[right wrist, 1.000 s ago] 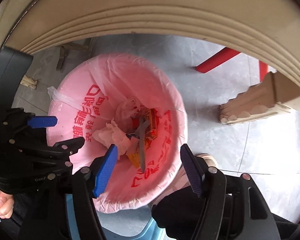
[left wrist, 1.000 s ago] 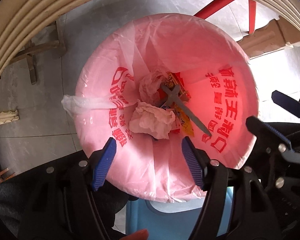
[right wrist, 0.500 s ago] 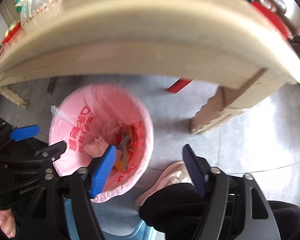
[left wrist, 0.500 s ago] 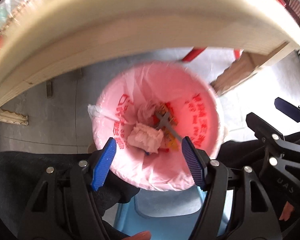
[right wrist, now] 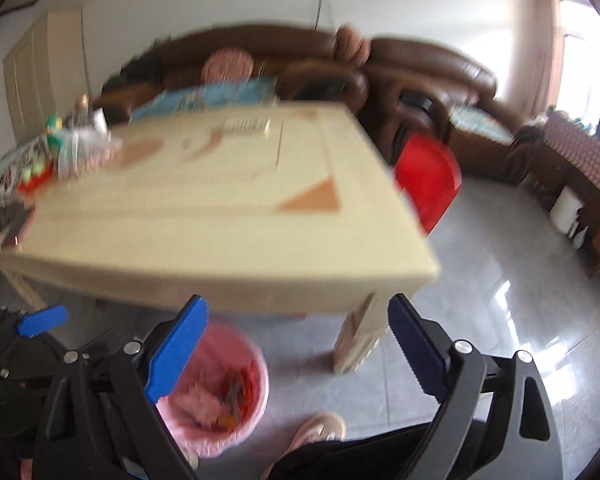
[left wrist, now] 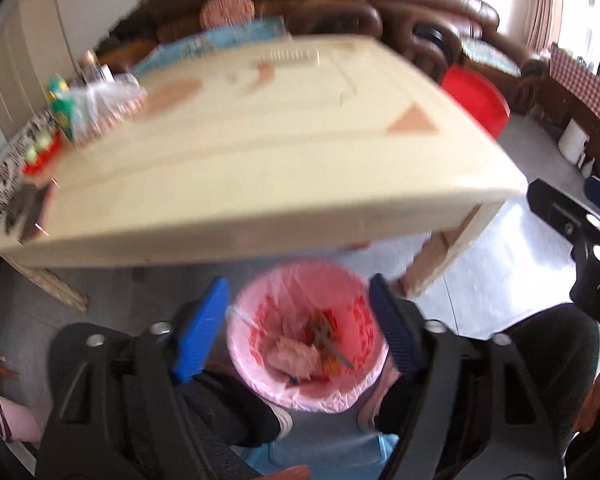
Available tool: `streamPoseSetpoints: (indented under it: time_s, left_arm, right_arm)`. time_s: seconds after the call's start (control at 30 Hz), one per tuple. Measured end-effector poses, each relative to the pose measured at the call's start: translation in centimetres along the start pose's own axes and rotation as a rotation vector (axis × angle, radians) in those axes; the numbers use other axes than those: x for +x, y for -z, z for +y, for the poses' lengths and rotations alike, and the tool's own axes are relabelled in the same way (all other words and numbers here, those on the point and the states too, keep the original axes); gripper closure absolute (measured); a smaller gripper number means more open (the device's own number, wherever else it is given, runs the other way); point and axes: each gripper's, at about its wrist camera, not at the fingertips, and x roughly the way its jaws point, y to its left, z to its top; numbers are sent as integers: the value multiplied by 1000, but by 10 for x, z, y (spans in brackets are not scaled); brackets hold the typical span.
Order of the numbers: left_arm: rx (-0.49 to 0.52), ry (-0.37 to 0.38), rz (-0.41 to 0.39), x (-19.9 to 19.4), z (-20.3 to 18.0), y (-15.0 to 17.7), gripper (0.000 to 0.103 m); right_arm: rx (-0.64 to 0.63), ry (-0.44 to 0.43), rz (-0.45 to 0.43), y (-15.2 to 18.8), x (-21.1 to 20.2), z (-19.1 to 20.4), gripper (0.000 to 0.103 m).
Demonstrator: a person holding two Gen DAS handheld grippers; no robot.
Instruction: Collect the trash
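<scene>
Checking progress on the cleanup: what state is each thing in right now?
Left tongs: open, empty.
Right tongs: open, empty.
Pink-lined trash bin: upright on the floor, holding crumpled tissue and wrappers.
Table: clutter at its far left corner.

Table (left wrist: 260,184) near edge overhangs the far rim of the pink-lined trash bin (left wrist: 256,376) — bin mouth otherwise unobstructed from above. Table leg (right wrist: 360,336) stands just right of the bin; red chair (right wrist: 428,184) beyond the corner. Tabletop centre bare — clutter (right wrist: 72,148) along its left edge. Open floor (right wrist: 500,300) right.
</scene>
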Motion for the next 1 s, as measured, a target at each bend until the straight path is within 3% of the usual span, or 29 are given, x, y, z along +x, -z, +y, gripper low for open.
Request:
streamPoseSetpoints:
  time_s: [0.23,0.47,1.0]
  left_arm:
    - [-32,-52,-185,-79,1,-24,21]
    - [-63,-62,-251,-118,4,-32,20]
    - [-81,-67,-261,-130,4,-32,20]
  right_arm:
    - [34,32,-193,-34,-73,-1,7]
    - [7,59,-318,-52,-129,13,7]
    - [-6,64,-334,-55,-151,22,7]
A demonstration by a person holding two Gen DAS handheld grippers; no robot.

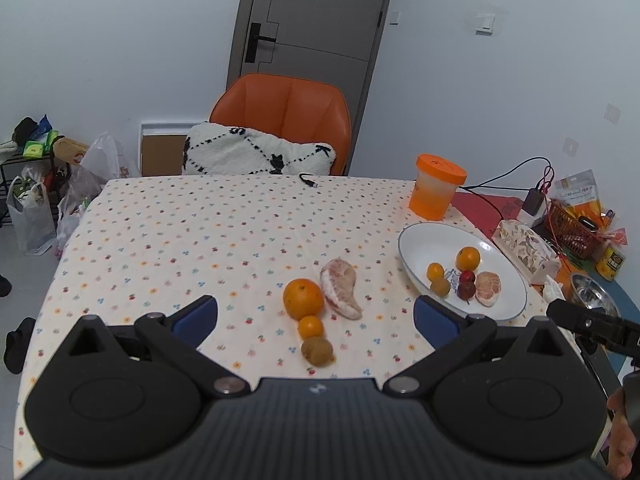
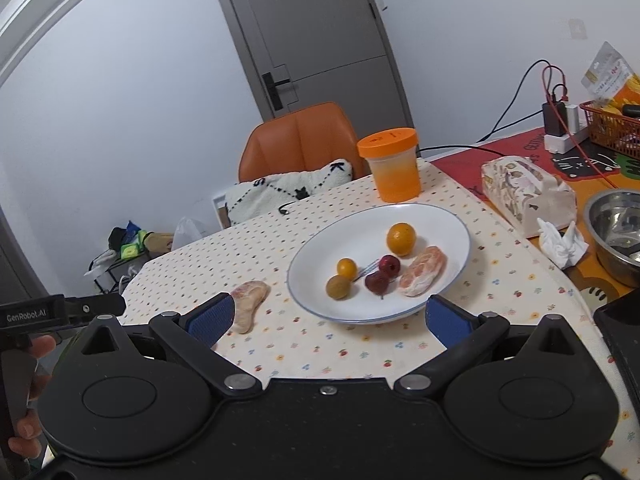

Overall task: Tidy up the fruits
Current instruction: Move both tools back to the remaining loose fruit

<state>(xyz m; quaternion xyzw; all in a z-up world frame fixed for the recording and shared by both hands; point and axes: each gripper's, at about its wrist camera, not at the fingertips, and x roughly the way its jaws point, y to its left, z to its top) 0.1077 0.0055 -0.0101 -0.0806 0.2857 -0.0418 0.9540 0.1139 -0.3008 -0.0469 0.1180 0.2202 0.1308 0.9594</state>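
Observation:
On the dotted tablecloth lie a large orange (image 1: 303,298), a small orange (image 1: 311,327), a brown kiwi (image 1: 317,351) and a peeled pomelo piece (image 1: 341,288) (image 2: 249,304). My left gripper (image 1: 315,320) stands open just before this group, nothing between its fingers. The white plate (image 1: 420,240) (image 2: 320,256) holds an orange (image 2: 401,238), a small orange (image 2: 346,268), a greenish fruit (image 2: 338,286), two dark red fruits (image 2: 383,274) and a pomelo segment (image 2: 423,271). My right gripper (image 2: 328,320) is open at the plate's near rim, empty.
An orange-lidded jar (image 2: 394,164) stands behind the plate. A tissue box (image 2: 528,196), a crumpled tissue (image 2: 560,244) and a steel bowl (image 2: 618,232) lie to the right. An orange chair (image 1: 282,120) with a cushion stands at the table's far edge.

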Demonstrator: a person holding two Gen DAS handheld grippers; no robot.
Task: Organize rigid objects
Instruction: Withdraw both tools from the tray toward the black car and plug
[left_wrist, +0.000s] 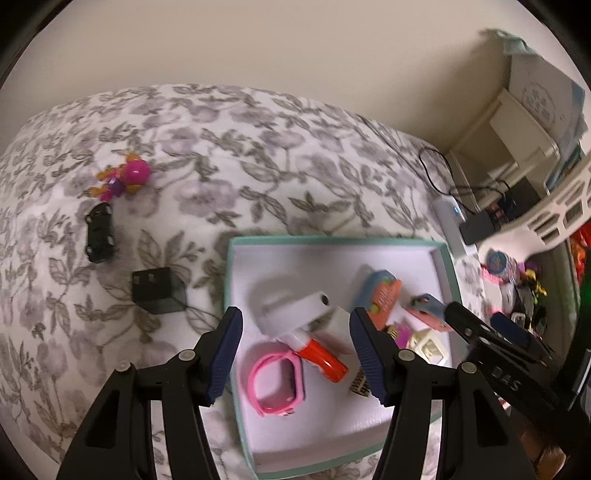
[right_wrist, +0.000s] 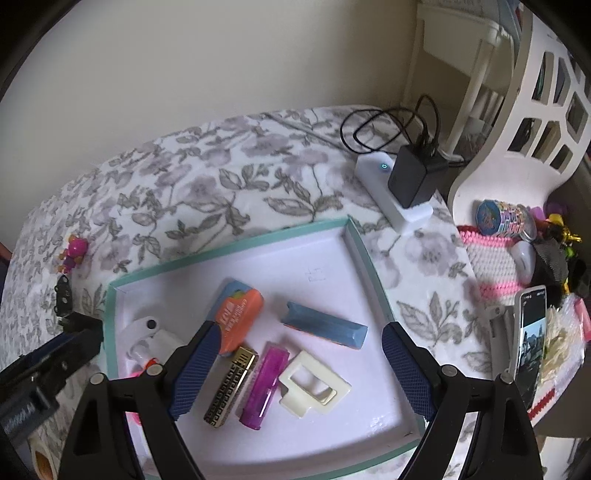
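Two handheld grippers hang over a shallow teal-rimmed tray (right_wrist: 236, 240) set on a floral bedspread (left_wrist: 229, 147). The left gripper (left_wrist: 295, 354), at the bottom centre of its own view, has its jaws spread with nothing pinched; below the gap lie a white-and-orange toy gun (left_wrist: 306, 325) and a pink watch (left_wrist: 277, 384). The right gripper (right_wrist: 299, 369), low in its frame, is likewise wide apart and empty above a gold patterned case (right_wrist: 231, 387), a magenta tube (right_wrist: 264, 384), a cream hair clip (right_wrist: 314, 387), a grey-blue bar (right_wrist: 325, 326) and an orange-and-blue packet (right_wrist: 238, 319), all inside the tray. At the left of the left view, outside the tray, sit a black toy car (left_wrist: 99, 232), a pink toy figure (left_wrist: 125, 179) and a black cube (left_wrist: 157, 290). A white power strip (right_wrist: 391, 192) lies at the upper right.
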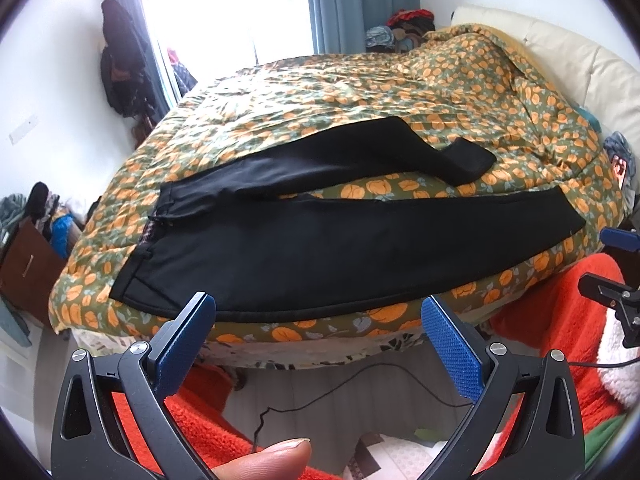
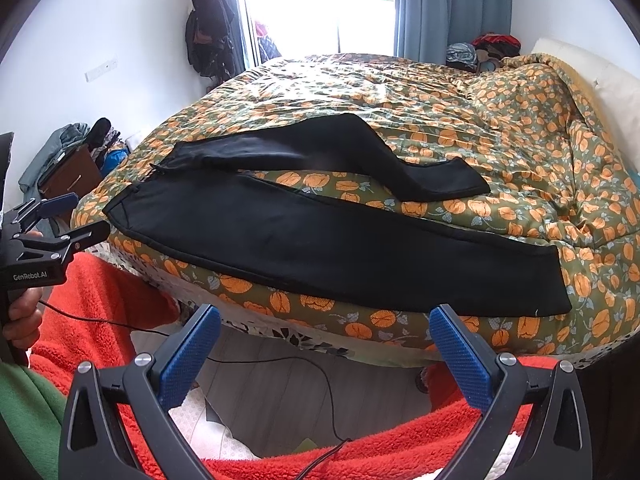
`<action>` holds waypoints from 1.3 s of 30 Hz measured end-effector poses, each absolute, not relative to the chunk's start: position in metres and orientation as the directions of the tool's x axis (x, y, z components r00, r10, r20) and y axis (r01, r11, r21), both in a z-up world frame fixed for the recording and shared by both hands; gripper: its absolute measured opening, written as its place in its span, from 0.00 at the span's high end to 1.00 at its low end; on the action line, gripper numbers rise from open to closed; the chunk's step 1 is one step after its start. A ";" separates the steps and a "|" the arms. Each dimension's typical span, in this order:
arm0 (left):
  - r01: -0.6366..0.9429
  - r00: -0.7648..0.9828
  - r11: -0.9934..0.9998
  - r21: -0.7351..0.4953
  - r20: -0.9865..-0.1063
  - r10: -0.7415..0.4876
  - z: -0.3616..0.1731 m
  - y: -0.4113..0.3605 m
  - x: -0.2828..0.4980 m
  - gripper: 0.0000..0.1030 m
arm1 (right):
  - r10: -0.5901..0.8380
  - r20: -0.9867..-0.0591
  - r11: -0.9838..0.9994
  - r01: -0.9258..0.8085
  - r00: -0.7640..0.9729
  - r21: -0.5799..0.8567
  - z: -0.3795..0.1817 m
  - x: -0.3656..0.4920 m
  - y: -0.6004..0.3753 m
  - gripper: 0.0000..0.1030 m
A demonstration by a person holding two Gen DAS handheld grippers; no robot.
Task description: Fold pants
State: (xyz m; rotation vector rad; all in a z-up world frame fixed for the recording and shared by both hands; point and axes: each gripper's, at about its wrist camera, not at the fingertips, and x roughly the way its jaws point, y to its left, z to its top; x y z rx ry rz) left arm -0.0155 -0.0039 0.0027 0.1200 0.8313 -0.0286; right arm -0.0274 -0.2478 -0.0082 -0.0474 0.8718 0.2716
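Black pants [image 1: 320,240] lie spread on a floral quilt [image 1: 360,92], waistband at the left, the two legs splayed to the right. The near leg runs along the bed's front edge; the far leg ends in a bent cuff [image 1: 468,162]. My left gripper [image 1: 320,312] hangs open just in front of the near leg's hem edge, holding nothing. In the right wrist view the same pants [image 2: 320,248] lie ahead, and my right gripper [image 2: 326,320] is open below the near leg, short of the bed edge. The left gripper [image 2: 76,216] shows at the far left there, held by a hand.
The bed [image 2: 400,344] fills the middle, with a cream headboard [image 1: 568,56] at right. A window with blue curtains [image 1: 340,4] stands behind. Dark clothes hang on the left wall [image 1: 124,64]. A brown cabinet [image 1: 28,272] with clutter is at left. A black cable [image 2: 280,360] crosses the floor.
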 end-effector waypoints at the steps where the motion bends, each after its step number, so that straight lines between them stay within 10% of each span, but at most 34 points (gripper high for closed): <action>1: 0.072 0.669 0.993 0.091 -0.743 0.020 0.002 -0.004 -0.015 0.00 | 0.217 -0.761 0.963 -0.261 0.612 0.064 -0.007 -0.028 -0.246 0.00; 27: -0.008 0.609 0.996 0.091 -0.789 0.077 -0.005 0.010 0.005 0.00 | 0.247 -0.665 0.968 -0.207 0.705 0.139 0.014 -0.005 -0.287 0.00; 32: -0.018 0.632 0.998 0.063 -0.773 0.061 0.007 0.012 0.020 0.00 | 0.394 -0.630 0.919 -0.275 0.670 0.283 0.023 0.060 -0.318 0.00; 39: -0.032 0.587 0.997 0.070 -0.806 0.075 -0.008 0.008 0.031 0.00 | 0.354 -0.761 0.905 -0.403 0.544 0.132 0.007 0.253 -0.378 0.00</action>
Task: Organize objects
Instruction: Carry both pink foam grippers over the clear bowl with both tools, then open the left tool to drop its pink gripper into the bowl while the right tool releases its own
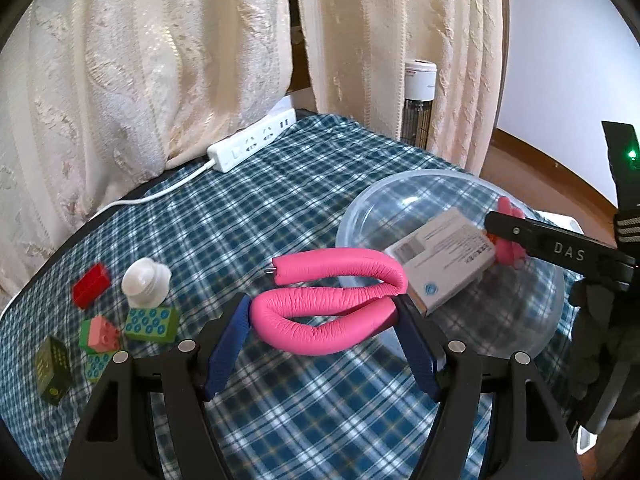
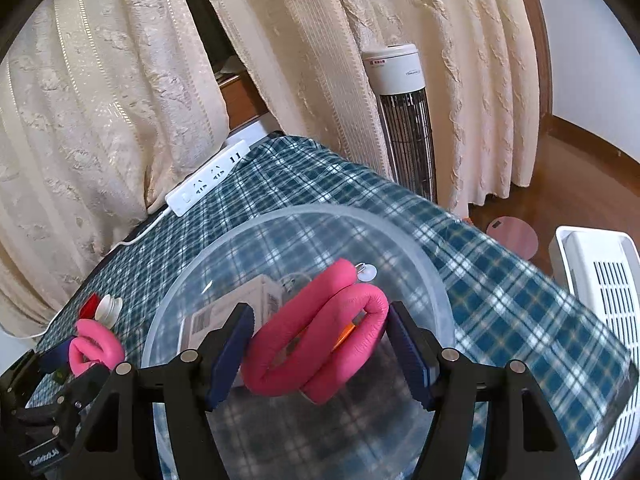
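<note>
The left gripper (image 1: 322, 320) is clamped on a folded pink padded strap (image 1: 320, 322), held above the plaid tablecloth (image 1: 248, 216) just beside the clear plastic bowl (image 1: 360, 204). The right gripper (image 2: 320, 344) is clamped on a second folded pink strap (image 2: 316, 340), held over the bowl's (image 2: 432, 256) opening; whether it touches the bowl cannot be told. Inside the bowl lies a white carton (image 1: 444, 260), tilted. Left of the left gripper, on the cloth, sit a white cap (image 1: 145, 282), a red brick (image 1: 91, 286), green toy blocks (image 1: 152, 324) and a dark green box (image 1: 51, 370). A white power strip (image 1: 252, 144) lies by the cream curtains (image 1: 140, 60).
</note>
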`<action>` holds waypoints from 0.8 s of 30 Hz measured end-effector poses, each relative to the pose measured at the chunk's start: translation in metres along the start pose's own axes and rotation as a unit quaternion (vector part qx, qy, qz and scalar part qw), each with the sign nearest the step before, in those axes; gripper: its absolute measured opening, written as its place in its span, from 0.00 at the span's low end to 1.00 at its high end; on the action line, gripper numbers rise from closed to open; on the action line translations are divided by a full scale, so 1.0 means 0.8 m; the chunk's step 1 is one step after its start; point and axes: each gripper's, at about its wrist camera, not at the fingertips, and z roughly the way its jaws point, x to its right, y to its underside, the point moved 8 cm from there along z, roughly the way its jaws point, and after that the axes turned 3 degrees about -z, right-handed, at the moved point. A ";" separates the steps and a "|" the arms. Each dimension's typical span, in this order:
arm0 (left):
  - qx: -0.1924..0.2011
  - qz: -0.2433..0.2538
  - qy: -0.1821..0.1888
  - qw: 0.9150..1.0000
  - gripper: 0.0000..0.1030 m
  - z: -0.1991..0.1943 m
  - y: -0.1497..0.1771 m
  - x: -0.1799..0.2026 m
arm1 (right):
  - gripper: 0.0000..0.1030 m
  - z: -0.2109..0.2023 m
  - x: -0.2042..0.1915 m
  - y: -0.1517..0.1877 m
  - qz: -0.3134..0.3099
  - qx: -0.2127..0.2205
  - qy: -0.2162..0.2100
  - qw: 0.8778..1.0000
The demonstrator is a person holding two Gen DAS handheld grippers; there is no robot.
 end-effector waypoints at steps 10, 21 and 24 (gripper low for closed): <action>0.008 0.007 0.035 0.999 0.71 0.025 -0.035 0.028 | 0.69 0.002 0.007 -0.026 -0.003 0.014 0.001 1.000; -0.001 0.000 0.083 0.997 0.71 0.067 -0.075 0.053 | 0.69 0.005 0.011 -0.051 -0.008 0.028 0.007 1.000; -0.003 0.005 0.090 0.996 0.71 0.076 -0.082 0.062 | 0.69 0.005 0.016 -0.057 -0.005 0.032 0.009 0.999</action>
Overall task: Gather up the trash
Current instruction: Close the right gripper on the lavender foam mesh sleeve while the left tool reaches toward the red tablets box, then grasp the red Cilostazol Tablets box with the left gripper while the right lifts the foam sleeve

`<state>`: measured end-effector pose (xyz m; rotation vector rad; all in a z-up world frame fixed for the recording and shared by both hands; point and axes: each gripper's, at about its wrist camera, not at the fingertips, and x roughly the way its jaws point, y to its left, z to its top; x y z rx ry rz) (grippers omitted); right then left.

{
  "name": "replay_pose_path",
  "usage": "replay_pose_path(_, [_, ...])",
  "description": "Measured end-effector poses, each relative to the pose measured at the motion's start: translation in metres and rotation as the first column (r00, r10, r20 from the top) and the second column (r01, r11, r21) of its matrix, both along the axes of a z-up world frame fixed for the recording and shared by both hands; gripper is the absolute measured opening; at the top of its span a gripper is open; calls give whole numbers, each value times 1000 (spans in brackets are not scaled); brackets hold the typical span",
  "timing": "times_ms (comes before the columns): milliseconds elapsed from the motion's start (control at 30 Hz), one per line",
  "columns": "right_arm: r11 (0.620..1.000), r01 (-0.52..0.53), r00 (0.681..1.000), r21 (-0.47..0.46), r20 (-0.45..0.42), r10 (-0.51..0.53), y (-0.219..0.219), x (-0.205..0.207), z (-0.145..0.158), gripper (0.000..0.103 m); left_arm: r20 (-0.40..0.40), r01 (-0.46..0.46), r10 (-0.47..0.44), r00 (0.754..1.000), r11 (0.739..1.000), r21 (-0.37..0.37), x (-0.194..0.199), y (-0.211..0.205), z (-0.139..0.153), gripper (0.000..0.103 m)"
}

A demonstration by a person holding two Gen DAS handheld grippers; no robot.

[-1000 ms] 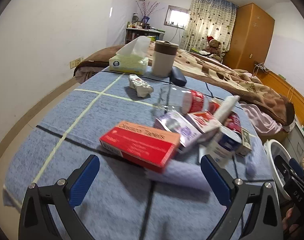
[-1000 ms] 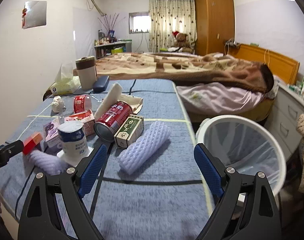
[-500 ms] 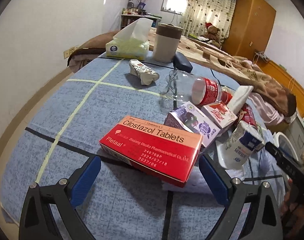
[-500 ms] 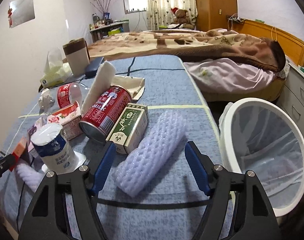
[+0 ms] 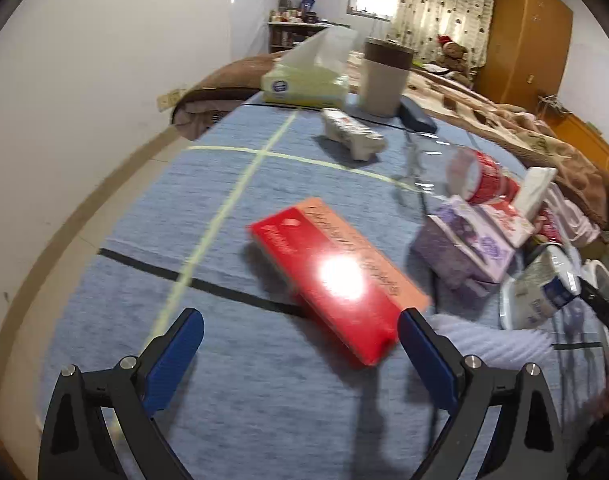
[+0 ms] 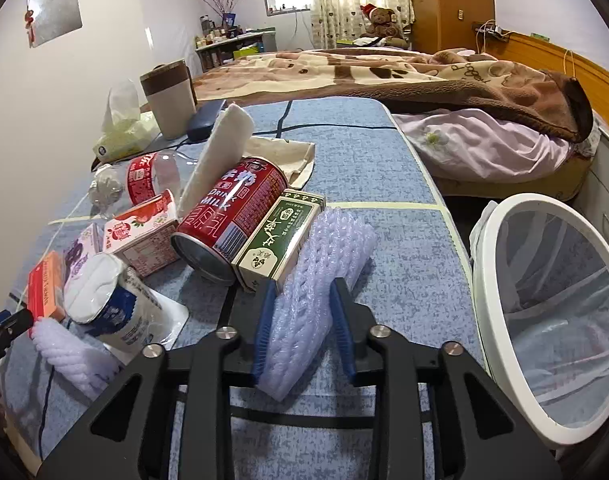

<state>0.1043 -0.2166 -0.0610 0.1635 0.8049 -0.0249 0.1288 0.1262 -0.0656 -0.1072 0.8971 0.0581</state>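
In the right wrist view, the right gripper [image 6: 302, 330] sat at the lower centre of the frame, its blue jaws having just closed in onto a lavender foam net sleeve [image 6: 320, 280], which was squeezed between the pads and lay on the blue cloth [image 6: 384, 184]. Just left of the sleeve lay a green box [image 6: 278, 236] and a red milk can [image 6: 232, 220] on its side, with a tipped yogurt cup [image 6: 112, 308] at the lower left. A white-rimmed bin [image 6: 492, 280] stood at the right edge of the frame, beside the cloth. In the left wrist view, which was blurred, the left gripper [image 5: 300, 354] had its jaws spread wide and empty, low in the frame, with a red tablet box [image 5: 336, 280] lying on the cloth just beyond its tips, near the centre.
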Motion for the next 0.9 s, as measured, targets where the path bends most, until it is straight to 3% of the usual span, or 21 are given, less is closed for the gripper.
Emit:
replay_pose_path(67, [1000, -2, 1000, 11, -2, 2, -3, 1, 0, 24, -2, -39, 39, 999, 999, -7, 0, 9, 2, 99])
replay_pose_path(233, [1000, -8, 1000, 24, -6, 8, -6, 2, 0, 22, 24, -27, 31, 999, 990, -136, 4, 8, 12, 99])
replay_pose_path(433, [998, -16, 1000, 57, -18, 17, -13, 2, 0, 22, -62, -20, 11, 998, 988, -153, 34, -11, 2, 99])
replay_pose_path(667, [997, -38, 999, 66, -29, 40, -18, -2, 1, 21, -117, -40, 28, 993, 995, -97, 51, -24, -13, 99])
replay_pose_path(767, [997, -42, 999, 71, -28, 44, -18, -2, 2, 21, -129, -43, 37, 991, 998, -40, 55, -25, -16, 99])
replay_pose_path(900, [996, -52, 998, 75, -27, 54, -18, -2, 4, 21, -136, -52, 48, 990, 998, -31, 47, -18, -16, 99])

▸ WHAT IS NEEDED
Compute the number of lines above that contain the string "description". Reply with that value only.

▸ WRITTEN REPLY
2